We met outside a restaurant in Greenwich Village, close to the apartment she was staying in with her brother and a friend of his. I saw her approaching, turning a corner at the far end of the street, and I ran toward her, my heels clicking along the pavement. I stood in front of her, saw my ecstatic face in those small round glasses of hers, and flung my arms around her.
“I can’t tell you how happy I am to see you,” I whispered in her ear, trying to stifle my tears. “I can’t tell you what it’s been like not to have my friend.”
She hugged me back, tightly.
“I’m here now, Tanaya!” she said, brightly. “For a few days, anyway; it will be like old times.”
I couldn’t even wait for the menus to arrive before bar-raging her with questions—about Mahim and Mumbai and the weather and the latest movies. She told me that I had been the subject of a recent profile in the
Times of India,
a generally positive feature about a Mumbai Muslim who had made it big in the world of modeling.
“On our street, everyone is so proud of you,” she said, breaking off a piece of bread and wiping the crumbs away on her napkin. “The
paanwalla
tells me everything, that people stop by and complain about the economy and the rain, but always say, ‘Hah, but that pretty Shah girl from Ram Mahal, now she is doing
very vell
.’ ” “I laughed at Nilu’s rendition, but could imagine the chatter on the street, the claims to fame at the corner stall.
“Really,” Nilu said, now serious. “You’ve done something great, Tanaya. You know, I am now at Mrs. Mehra’s School of Domestics? Where else would I go? But you have escaped all that. You are doing what I knew you always could. You are making your own money and creating your own name, no more just Zakir Shah’s beautiful granddaughter from flat 1B. Do not be ashamed,” she said. “Be proud. I am very proud of you.”
I was quiet for a moment, waiting for her to answer a question I couldn’t ask.
“Yes, I saw them,” she said softly. “I went by there when I knew I was coming here, to try and maybe get your contact details. I had thought, possibly, that you wouldn’t be on speaking terms but wasn’t sure, that maybe Nana wasn’t as stern as you made him out to be. But, after I saw him, I guess I could see why you were always afraid of him.”

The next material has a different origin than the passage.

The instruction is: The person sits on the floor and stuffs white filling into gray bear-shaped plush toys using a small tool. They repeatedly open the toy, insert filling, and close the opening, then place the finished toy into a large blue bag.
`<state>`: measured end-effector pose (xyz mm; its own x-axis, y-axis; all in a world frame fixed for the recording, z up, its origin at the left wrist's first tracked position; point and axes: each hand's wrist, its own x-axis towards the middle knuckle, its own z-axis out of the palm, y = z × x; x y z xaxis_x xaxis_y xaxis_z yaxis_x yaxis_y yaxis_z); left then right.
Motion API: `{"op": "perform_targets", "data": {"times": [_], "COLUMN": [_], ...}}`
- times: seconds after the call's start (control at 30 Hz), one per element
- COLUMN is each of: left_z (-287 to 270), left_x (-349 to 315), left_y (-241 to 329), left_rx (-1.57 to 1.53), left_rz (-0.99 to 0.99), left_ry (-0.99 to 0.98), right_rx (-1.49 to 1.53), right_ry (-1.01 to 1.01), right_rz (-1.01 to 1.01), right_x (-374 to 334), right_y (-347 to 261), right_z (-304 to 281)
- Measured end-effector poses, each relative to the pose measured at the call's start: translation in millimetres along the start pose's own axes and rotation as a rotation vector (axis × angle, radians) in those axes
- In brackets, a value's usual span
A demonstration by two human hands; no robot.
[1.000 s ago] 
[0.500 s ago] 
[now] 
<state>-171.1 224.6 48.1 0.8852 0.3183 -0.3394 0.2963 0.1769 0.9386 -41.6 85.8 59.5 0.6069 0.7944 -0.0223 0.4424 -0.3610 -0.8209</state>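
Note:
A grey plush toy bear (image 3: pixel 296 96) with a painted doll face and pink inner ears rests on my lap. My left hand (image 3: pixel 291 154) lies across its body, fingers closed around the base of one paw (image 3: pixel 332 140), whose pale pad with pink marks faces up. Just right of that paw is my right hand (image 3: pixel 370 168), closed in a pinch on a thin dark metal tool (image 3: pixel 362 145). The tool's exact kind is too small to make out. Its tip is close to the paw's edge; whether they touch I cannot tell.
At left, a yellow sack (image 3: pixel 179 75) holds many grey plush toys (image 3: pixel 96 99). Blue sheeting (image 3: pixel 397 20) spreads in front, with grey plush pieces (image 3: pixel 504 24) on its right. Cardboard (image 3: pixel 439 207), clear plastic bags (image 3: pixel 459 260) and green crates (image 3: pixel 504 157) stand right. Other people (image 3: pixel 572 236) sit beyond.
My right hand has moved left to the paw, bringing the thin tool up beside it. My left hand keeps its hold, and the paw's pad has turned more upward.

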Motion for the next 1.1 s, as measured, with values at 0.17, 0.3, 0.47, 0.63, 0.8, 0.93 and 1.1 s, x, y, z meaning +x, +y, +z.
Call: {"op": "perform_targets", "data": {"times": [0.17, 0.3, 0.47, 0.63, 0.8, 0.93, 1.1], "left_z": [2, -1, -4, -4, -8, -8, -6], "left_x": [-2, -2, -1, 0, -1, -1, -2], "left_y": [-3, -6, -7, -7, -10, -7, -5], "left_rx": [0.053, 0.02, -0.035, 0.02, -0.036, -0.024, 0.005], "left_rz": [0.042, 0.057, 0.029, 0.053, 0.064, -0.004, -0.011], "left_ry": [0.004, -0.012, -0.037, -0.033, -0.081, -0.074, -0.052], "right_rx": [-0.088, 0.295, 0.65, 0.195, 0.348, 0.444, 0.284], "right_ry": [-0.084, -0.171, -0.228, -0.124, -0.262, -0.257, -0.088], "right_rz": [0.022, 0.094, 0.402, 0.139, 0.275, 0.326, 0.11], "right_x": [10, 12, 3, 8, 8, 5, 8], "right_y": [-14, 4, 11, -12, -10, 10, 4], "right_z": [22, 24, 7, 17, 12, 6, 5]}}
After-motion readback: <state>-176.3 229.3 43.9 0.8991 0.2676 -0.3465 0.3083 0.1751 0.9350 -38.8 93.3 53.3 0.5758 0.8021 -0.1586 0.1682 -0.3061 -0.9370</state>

I chewed on my straw, scared for her to go on, but needing to hear about my family from someone who had just seen them. I had been gone almost a year, my new life unrecognizable. Some of the other models I had befriended here rarely spoke of their families, and if they did, it was usually as an afterthought. Until the day I got on that plane for Paris, in search of Sabrina, my family had been my entire existence.
“Well, it will just hurt you to hear it,” Nilu said, as she looked at my questioning face. “We should talk about other things. Your life is beautiful now. There is no need to put yourself through this.”
“No,” I said, placing my hand on top of hers. “Just tell me how they are, Nana and my mother. How they look. How their health is. What they said . . . ,” I stammered, “when you mentioned my name.”
She looked down at her food for a minute, unsure.
“Your grandfather has always been very nice to me,” she said. “Every time I came over to see you, he would always go down to the corner and buy candy for us to share. Remember? And anytime there was a new
Archie
comic at the bookstall, he would bring it for us to read together.” Her face softened into a smile as she thought back.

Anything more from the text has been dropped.